EXOのD.O.(ディオ)としてK-POPで人気を集めているド・ギョンス。彼は、俳優としても活躍の場を広げている。まさに『100日の郎君様』は、ド・ギョンスの演技力を堪能できる作品だ。
まず、この作品のストーリーがとにかく面白い。王宮で起こった陰謀によって、世子(セジャ)が庶民になって記憶喪失の青年として甦る。
彼は、幾多の困難を乗り越えて王宮に帰ってくるに違いない。その展開が大いに期待されるが、物語の前半を見てみよう。

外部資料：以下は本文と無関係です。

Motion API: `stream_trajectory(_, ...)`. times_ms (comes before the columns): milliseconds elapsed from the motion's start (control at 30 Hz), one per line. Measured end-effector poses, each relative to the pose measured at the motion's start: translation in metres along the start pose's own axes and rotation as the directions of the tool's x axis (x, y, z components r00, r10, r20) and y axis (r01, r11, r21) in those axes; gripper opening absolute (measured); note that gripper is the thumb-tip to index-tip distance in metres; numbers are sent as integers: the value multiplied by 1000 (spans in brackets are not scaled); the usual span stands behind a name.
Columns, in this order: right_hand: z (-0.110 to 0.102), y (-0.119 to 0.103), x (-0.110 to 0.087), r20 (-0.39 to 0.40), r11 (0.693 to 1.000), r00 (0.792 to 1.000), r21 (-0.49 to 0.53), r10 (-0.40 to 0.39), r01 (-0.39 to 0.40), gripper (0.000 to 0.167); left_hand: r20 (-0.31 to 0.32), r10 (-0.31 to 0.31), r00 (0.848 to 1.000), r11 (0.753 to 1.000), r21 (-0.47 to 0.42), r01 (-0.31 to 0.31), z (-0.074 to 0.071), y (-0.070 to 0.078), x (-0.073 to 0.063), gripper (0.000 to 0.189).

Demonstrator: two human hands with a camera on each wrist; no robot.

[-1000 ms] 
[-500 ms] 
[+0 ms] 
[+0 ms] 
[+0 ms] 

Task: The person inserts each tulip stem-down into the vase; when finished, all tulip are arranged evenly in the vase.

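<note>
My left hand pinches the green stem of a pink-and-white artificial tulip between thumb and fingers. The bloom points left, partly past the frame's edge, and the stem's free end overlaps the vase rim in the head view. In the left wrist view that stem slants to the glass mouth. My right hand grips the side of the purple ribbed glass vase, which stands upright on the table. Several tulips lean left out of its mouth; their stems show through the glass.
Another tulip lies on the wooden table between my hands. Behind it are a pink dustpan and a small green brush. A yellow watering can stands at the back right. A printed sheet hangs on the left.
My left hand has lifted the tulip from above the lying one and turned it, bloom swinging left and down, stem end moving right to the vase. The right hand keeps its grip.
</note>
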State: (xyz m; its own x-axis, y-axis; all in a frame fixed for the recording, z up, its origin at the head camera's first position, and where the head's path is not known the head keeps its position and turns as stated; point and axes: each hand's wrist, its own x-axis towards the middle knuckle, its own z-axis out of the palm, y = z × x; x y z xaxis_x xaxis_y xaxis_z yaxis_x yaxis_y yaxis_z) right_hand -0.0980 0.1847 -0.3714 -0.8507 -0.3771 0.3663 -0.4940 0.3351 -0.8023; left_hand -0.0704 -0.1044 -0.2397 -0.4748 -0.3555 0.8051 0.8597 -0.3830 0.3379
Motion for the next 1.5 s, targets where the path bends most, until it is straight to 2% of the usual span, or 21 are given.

朝鮮王朝の王族として、すくすく育っていたイ・ユル。彼は高官の娘であったユン・イソに惚れてしまって結婚を申し込んでしまう。
しかし、そんな呑気なことを言っている場合ではなかった。
悪の重臣であるキム・チャオンが陰謀をめぐらし、それに乗ったユルの父が謀反を起こして国王になる。
その過程でイソの父は殺されてしまい、肝心のイソも行方がわからなくなってしまった。悲劇が多くの人の運命を変えたのだ。
それから16年後のことだ。世子として王宮で不自由のない生活をしていたユルだったが、世子嬪(セジャビン)とは政略結婚で結ばれているので、とても不機嫌だった。その末に、ユルはキム・チャオンが送ってきた暗殺者に命を狙われる。
まさに危機一髪の大ピンチだったが、九死に一生を得て、ある村で別人として面倒を見てもらうようになった。
ただし、記憶喪失になってしまっていた。その割には世子のように振る舞うので、村ではまともに働けない有様だった。そんなユルが出会ったのが、かつてのイソだった。彼女は、村人の娘として別人の人生を歩んでいた。
こうして、ユルとイソが形のうえでは再会しているのだが、現実にはユルはウォンドゥク、イソはホンシムとして生きていた。
2人は、ひょんなことから夫婦になっていくのだが、その生活ぶりがなんともおかしい。特に、夫のダメぶりが顕著だ。こうしてチグハグな夫婦となったユルとイソが、物語を大きく動かしていく。
ユン・イソを演じているのは女優として進境が著しいナム・ジヒョンだ。彼女とド・ギョンスの息もピッタリだ。
2人が魅力的な共演カップルを演じている『100日の郎君様』は、数多い時代劇の中でも傑作と評価される作品に違いない。